What is required: Once you have read the listing, write it all out exactly.

Extracted records:
★ ★ ★ ★

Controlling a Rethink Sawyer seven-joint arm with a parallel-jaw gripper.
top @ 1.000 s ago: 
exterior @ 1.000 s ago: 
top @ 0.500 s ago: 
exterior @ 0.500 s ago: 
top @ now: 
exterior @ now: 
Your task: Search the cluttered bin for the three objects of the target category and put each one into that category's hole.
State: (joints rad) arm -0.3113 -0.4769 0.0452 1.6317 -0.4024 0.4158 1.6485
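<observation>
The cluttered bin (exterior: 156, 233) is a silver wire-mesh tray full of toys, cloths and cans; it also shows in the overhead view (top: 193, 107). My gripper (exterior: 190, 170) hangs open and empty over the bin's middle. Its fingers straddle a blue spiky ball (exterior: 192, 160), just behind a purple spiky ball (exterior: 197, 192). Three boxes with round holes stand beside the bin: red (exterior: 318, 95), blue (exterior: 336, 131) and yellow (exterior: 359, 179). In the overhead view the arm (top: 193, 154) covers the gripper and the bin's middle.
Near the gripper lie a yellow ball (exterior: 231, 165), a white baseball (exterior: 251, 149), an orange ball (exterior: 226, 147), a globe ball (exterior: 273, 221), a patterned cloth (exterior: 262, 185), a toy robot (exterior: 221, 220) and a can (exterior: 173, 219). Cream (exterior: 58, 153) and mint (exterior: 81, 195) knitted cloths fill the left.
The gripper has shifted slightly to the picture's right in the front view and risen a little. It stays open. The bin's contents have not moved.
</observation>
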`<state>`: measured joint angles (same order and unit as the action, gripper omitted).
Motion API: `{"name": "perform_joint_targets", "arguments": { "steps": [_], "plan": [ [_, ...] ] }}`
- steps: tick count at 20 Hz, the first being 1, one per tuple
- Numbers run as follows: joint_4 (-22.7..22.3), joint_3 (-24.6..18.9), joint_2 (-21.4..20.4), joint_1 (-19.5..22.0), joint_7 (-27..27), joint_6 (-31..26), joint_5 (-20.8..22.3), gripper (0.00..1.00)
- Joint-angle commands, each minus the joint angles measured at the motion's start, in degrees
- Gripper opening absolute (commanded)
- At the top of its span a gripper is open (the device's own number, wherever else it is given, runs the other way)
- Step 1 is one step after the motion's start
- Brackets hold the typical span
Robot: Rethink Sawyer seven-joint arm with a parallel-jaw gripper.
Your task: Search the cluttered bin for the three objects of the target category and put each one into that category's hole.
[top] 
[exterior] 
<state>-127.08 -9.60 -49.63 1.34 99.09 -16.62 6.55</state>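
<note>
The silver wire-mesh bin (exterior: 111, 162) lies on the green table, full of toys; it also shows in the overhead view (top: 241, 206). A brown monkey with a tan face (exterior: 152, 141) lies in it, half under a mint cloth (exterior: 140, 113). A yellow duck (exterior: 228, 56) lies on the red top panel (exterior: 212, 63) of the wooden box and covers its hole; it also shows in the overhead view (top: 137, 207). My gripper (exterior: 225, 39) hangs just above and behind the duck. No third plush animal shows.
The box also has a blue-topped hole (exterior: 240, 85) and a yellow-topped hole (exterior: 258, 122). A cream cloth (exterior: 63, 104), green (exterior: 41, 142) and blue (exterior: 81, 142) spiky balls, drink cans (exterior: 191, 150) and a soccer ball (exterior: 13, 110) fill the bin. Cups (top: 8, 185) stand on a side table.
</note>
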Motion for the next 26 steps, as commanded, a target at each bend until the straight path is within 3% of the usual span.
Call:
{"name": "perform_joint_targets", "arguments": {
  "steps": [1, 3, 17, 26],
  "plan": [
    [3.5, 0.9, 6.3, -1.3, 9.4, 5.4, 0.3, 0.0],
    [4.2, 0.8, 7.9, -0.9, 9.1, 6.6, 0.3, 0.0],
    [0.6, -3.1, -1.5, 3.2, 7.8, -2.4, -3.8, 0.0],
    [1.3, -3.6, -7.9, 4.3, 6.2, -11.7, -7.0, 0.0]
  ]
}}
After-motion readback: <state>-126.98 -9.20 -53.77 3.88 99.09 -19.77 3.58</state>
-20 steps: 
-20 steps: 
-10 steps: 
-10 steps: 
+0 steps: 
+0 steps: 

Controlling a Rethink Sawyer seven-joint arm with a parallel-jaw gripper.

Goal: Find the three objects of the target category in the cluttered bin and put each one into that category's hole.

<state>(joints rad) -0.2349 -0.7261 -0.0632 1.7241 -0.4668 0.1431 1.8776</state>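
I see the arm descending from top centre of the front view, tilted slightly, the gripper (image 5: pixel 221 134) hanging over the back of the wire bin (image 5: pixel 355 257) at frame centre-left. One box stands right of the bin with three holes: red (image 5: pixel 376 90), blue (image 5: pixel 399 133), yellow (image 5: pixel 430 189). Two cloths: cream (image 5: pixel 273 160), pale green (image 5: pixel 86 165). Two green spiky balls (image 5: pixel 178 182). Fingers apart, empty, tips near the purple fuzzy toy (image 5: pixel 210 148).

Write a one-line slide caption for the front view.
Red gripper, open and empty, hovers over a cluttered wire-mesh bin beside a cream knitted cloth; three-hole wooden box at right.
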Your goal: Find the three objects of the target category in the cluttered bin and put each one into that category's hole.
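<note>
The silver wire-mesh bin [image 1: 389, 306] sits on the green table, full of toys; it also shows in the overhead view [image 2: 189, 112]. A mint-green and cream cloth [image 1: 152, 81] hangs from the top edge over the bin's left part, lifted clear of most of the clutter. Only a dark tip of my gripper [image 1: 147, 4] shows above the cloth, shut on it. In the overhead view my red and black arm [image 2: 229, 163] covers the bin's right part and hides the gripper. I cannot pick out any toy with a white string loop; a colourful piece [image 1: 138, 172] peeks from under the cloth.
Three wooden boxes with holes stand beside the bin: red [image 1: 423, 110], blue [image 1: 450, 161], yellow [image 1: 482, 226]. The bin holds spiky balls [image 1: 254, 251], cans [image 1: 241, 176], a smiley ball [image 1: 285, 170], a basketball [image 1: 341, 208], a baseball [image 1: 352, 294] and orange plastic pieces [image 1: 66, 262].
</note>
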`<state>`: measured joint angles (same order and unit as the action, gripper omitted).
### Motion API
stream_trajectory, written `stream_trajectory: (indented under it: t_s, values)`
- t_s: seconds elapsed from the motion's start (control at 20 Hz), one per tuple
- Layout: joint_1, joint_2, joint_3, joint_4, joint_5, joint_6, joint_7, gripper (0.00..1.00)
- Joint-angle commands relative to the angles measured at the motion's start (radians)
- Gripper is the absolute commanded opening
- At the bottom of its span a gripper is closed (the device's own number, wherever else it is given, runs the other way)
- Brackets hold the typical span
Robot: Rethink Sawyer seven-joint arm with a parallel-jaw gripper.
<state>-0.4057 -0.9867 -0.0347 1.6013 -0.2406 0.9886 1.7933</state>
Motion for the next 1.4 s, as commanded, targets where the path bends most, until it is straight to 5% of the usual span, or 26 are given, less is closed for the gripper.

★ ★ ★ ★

Written answer:
Controlling a Rethink Sawyer seven-joint arm with a parallel-jaw gripper.
top @ 1.000 s ago: 
exterior @ 1.000 s ago: 
top @ 0.500 s ago: 
exterior @ 0.500 s ago: 
top @ now: 
exterior @ now: 
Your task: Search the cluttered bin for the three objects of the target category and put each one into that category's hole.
State: (joints rad) arm -0.3113 -0.4769 0.0452 1.6317 -0.4024 0.4158 1.6485
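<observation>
The cluttered bin (exterior: 156, 233) is a silver wire-mesh tray full of toys, cloths and cans; it also shows in the overhead view (top: 193, 107). My gripper (exterior: 190, 170) hangs open and empty over the bin's middle. Its fingers straddle a blue spiky ball (exterior: 192, 160), just behind a purple spiky ball (exterior: 197, 192). Three boxes with round holes stand beside the bin: red (exterior: 318, 95), blue (exterior: 336, 131) and yellow (exterior: 359, 179). In the overhead view the arm (top: 193, 154) covers the gripper and the bin's middle.
Near the gripper lie a yellow ball (exterior: 231, 165), a white baseball (exterior: 251, 149), an orange ball (exterior: 226, 147), a globe ball (exterior: 273, 221), a patterned cloth (exterior: 262, 185), a toy robot (exterior: 221, 220) and a can (exterior: 173, 219). Cream (exterior: 58, 153) and mint (exterior: 81, 195) knitted cloths fill the left.
The gripper has shifted slightly to the picture's right in the front view and risen a little. It stays open. The bin's contents have not moved.
</observation>
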`<state>`: measured joint angles (same order and unit as the action, gripper omitted).
Motion API: `{"name": "perform_joint_targets", "arguments": { "steps": [_], "plan": [ [_, ...] ] }}`
- steps: tick count at 20 Hz, the first being 1, one per tuple
- Numbers run as follows: joint_4 (-22.7..22.3), joint_3 (-24.6..18.9), joint_2 (-21.4..20.4), joint_1 (-19.5..22.0), joint_7 (-27..27), joint_6 (-31..26), joint_5 (-20.8..22.3), gripper (0.00..1.00)
- Joint-angle commands, each minus the joint angles measured at the motion's start, in degrees
- Gripper opening absolute (commanded)
- At the top of its span a gripper is open (the device's own number, wherever else it is given, runs the other way)
- Step 1 is one step after the motion's start
- Brackets hold the typical span
Robot: Rethink Sawyer seven-joint arm with a parallel-jaw gripper.
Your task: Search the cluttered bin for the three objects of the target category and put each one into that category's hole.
[top] 
[exterior] 
<state>-127.08 -9.60 -49.63 1.34 99.09 -16.62 6.55</state>
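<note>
The silver wire-mesh bin (exterior: 111, 162) lies on the green table, full of toys; it also shows in the overhead view (top: 241, 206). A brown monkey with a tan face (exterior: 152, 141) lies in it, half under a mint cloth (exterior: 140, 113). A yellow duck (exterior: 228, 56) lies on the red top panel (exterior: 212, 63) of the wooden box and covers its hole; it also shows in the overhead view (top: 137, 207). My gripper (exterior: 225, 39) hangs just above and behind the duck. No third plush animal shows.
The box also has a blue-topped hole (exterior: 240, 85) and a yellow-topped hole (exterior: 258, 122). A cream cloth (exterior: 63, 104), green (exterior: 41, 142) and blue (exterior: 81, 142) spiky balls, drink cans (exterior: 191, 150) and a soccer ball (exterior: 13, 110) fill the bin. Cups (top: 8, 185) stand on a side table.
</note>
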Motion for the next 26 steps, as commanded, a target at each bend until the straight path is within 3% of the usual span.
Call:
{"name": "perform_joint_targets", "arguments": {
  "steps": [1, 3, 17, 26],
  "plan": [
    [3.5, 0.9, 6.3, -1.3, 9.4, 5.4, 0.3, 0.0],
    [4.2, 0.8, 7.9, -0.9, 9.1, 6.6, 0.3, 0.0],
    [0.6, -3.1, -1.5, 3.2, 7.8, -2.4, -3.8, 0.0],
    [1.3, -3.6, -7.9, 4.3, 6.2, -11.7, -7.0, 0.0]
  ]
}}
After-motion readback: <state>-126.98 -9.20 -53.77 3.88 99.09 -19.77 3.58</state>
-20 steps: 
-20 steps: 
-10 steps: 
-10 steps: 
+0 steps: 
+0 steps: 

Controlling a Rethink Sawyer seven-joint arm with a parallel-jaw gripper.

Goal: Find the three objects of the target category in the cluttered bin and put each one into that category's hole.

<state>(joints rad) -0.2349 -0.7261 -0.0632 1.7241 -0.4668 0.1431 1.8776</state>
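I see the arm descending from top centre of the front view, tilted slightly, the gripper (image 5: pixel 221 134) hanging over the back of the wire bin (image 5: pixel 355 257) at frame centre-left. One box stands right of the bin with three holes: red (image 5: pixel 376 90), blue (image 5: pixel 399 133), yellow (image 5: pixel 430 189). Two cloths: cream (image 5: pixel 273 160), pale green (image 5: pixel 86 165). Two green spiky balls (image 5: pixel 178 182). Fingers apart, empty, tips near the purple fuzzy toy (image 5: pixel 210 148).

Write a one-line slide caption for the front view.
Red gripper, open and empty, hovers over a cluttered wire-mesh bin beside a cream knitted cloth; three-hole wooden box at right.
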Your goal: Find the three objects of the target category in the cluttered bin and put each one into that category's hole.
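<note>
The silver wire-mesh bin [image 1: 389, 306] sits on the green table, full of toys; it also shows in the overhead view [image 2: 189, 112]. A mint-green and cream cloth [image 1: 152, 81] hangs from the top edge over the bin's left part, lifted clear of most of the clutter. Only a dark tip of my gripper [image 1: 147, 4] shows above the cloth, shut on it. In the overhead view my red and black arm [image 2: 229, 163] covers the bin's right part and hides the gripper. I cannot pick out any toy with a white string loop; a colourful piece [image 1: 138, 172] peeks from under the cloth.
Three wooden boxes with holes stand beside the bin: red [image 1: 423, 110], blue [image 1: 450, 161], yellow [image 1: 482, 226]. The bin holds spiky balls [image 1: 254, 251], cans [image 1: 241, 176], a smiley ball [image 1: 285, 170], a basketball [image 1: 341, 208], a baseball [image 1: 352, 294] and orange plastic pieces [image 1: 66, 262].
</note>
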`<state>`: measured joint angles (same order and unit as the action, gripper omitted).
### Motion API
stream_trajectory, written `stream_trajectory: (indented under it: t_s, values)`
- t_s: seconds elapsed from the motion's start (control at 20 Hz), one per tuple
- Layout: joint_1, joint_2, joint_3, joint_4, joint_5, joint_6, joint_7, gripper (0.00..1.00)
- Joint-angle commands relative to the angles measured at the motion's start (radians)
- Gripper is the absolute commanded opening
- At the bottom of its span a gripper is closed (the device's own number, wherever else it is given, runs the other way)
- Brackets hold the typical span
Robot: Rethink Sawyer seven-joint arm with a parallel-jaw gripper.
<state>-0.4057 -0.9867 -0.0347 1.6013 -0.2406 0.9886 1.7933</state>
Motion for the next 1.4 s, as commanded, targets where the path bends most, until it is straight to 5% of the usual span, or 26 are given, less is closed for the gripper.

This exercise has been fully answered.